| ABOUT THIS EXERCISE |
From the listing below, reproduce word for word the part that opens with the line containing "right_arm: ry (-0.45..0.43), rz" and closes with the line containing "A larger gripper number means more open"; reproduce nothing else.
== PROVIDED MATERIAL ==
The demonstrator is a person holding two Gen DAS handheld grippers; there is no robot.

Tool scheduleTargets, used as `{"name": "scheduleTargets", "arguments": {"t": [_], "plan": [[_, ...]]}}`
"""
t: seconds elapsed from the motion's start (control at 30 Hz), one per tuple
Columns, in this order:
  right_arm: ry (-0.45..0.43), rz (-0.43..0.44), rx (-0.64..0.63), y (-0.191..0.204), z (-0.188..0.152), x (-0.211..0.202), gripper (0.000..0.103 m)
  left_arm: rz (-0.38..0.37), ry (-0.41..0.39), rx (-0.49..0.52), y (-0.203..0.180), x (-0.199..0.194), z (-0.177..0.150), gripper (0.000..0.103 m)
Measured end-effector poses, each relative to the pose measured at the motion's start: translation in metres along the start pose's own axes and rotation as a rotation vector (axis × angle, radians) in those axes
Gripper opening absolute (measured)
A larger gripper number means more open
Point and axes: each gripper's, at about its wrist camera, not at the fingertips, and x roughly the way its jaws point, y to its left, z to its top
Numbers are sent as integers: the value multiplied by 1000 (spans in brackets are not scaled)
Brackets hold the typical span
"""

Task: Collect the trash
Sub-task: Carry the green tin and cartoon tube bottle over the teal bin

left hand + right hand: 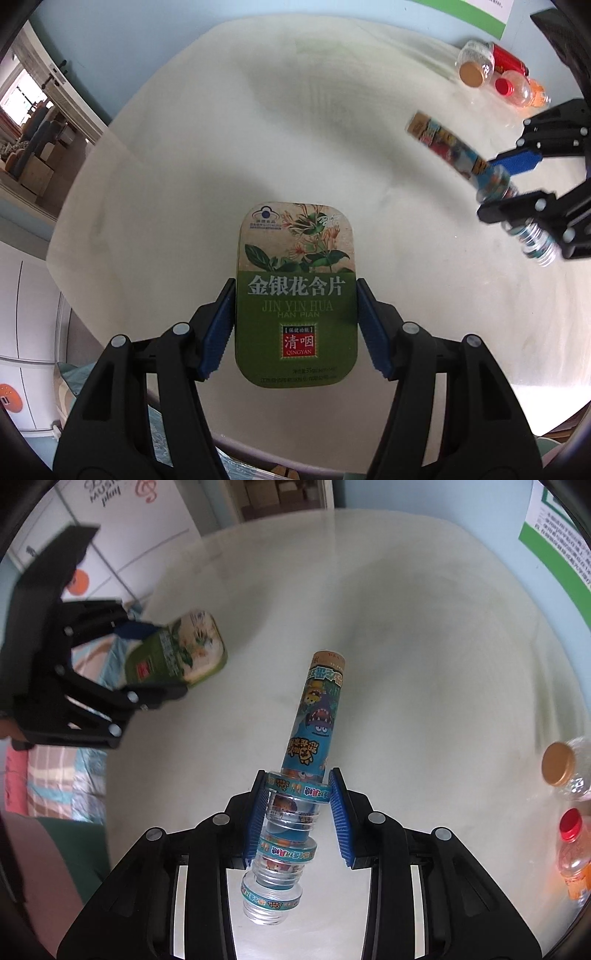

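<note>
Apparently tin (297, 291): green, floral lid, rounded corners.

Lettering on the green tin

The tin (297, 295) reads "金银花含片", "JIN YIN HUA HAN PIAN", and "清咽 QINGYAN" on its red patch.

My bench (295, 147) is a pale, creamy-white slab with rounded corners. At its far right corner lie three plastic bottles, huddled together on their sides: one with a gold cap (474, 66), one with a red cap (515, 86), and a red one (509, 61) behind them. The surface around them looks smooth and faintly glossy.
</note>
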Motion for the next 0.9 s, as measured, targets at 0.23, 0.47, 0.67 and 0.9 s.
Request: {"name": "scheduleTargets", "arguments": {"t": [0.23, 0.47, 0.67, 0.9], "plan": [[-52, 64, -76, 48, 50, -21, 34, 31, -58, -73, 41, -37, -26, 60], [-24, 221, -248, 166, 115, 24, 34, 92, -47, -252, 129, -66, -104, 60], [59, 334, -356, 272, 159, 89, 34, 150, 58, -436, 206, -60, -210, 60], [267, 418, -382, 358, 165, 208, 35, 83, 187, -636, 268, -10, -314, 60]]}}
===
| ANSWER BOX |
  right_arm: ry (-0.45..0.43), rz (-0.43..0.44), rx (-0.64..0.63), y (-0.191..0.204), z (-0.188..0.152), x (-0.211..0.202), gripper (0.000..0.103 m)
  left_arm: rz (-0.38..0.37), ry (-0.41..0.39), rx (-0.49..0.52), y (-0.203..0.180), x (-0.199..0.194), z (-0.177..0.150), gripper (0.000..0.103 m)
Measured end-effector poses, each relative to the pose measured at the motion's start: translation in metres along the start pose's own axes and rotation as a rotation vector (axis × angle, radians) in those axes
Gripper opening absolute (measured)
A larger gripper number means more open

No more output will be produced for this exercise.